Describing the impact of the campaign so far, Cairns suggested that the reaction had been “positive” amongst students and that the university was starting to listen to their demands.
Cairns added: “Given the amount of people who have said they appreciate the work we are doing, I think we will honestly see changes as a result of this.”
Yesterday’s first open letter coincided with the first day of the ongoing UCU industrial action, in which lecturers and staff at 60 British universities, including Strathclyde, participated in a strike over pay and pension disputes.
Yet Cairns does not believe the 16 Days of Action campaign is being overshadowed by the strikes, noting the cross-over of a number of each campaign’s demands, including on closing the gender pay gap.
Alongside the sixteen open letters set to be released, Strath Union is initiating a number of other campaigns centred around tackling gender-based discrimination at the university.

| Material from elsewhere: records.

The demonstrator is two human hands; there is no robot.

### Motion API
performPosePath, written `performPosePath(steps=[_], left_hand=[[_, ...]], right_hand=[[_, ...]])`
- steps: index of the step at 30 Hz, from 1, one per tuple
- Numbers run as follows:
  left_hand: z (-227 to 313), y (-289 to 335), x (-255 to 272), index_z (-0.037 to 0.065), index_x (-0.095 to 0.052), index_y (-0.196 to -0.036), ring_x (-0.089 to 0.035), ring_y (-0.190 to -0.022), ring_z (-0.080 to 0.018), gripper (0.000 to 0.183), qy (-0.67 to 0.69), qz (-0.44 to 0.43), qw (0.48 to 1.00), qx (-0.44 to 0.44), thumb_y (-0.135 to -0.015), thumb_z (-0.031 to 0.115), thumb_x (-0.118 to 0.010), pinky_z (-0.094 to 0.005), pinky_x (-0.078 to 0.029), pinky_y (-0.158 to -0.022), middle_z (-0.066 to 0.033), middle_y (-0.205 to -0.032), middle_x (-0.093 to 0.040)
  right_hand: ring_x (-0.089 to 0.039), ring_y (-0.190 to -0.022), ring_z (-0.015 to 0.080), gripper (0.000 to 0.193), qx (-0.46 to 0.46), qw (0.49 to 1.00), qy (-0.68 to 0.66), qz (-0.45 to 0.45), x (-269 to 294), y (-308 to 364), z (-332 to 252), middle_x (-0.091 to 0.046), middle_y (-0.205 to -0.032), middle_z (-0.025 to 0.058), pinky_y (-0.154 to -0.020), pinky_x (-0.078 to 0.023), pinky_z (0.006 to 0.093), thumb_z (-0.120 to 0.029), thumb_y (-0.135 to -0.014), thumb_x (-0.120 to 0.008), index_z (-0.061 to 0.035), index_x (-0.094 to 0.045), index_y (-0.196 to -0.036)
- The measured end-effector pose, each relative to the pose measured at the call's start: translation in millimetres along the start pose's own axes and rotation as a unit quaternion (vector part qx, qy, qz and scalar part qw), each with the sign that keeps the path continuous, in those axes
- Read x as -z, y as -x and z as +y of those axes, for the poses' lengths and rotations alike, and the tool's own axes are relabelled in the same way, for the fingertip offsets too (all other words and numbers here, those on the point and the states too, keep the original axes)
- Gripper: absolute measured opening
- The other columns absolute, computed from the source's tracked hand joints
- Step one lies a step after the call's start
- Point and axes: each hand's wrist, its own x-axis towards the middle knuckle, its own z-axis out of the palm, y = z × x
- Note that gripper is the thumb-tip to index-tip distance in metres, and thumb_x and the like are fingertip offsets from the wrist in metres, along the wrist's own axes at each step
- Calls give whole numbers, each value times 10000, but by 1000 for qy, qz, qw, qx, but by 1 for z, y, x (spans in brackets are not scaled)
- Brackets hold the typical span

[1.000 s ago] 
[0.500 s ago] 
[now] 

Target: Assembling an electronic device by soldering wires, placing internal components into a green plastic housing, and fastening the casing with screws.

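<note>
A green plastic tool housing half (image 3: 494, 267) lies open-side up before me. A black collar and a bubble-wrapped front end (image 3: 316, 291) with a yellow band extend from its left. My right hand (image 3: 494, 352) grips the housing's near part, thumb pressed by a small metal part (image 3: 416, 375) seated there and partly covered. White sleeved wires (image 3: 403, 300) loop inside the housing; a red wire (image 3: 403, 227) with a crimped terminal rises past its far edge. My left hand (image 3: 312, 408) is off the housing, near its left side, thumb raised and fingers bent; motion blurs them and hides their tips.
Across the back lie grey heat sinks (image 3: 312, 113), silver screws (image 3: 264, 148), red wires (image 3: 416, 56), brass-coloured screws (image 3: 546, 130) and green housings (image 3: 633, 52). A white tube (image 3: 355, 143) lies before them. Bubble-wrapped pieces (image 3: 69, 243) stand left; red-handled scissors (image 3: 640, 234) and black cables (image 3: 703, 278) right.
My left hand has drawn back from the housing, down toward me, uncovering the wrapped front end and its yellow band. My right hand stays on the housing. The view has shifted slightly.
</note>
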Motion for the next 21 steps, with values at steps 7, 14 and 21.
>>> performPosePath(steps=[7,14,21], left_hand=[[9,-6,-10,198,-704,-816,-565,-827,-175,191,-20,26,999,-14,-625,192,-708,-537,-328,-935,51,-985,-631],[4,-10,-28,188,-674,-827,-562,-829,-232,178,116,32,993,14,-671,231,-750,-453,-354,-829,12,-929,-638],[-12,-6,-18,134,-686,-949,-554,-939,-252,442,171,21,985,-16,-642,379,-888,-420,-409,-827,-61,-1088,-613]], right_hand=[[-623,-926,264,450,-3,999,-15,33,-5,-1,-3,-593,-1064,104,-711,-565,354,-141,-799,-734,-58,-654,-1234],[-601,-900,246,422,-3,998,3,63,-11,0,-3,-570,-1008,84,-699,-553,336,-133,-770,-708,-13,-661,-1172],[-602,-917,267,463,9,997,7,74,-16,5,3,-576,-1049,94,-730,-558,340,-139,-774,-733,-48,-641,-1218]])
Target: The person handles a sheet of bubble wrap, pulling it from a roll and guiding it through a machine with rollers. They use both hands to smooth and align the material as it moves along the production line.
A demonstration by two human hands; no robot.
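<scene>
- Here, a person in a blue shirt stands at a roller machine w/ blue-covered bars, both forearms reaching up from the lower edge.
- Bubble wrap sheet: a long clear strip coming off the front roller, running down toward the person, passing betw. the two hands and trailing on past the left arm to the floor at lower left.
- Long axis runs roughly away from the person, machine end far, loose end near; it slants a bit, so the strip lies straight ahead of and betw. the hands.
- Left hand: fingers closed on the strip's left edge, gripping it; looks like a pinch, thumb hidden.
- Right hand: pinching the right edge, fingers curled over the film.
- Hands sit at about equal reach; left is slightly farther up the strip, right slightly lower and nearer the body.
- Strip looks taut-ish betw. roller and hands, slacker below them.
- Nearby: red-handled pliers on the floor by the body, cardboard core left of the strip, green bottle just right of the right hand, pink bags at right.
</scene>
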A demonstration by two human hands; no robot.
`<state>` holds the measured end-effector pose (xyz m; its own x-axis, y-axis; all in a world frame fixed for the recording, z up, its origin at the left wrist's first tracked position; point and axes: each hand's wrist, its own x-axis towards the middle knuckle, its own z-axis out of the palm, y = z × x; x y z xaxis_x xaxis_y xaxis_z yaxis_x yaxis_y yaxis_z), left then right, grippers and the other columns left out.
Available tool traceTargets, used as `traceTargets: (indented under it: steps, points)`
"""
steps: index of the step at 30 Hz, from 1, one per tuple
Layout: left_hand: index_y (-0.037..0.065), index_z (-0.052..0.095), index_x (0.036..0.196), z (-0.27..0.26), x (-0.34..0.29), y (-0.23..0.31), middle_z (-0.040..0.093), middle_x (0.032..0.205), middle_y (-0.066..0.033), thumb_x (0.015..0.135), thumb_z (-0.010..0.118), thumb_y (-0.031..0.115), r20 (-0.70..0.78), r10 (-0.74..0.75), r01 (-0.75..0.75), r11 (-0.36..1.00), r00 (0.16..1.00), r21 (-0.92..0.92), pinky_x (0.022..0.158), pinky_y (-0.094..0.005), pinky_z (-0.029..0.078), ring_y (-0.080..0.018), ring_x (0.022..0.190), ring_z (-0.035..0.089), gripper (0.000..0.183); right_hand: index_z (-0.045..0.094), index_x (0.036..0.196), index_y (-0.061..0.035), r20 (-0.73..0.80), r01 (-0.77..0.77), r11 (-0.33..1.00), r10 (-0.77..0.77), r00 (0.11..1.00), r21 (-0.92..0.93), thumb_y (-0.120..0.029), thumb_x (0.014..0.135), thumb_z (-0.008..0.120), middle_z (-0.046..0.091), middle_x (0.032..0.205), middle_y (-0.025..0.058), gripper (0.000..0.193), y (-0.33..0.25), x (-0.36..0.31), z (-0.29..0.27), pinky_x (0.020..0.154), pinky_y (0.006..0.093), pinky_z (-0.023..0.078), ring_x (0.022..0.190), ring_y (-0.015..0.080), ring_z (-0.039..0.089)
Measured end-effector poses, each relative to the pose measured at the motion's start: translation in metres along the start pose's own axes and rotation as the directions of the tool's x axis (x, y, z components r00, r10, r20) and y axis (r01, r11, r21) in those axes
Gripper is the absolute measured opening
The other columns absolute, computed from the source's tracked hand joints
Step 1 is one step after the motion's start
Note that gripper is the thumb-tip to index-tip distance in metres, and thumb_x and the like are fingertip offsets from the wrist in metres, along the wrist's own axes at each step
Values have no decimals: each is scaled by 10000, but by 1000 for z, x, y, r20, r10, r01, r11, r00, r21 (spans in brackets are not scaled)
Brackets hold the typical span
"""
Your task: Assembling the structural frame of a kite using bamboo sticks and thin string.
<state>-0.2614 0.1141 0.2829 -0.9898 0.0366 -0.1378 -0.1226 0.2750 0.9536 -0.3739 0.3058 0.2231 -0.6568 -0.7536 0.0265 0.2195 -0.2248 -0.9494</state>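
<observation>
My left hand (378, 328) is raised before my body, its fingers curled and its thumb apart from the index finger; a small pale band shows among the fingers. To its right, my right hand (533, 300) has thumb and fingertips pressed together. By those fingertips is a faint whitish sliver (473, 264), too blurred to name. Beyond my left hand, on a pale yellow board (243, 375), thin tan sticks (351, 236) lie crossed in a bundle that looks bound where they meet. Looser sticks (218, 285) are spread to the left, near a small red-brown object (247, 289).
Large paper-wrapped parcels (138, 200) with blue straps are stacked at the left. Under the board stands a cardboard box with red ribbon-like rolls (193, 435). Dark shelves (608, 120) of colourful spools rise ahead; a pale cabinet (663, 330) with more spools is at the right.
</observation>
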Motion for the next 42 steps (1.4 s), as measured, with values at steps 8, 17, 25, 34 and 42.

This coming Friday, 29 November, Strath Union will join Glasgow University and the University of the West of Scotland at a public demonstration in support of the survivors of sexual assault.
The event, Fight for the Night, will begin in Kelvingrove Park at 6pm, and will be followed by a march through Glasgow city centre, culminating in a rally in George Square later in the evening.
Furthermore, on 10 December, the final day of the 16 Days of Action campaign, Strath Union will host a ‘Reportathon’ on level 5 of the Union, in order to collect data on historic incidences of sexual discrimination at the university which could have been reported at the time but, for whatever reason, were not.
While Strathclyde does operate a bespoke system for students and staff to report harassment and discrimination, Cairns believes the service is under-resourced and not widely-known.
The data collected during the Reportathon will then be collated and presented to the University, in a bid to outline the true extent of discrimination at Strathclyde.
Anyone wishing to detail their own experiences of gender-based discrimination while at Strathclyde is encouraged to post to their own social media accounts using the hashtags #16DaysOfAction and #StrathLife.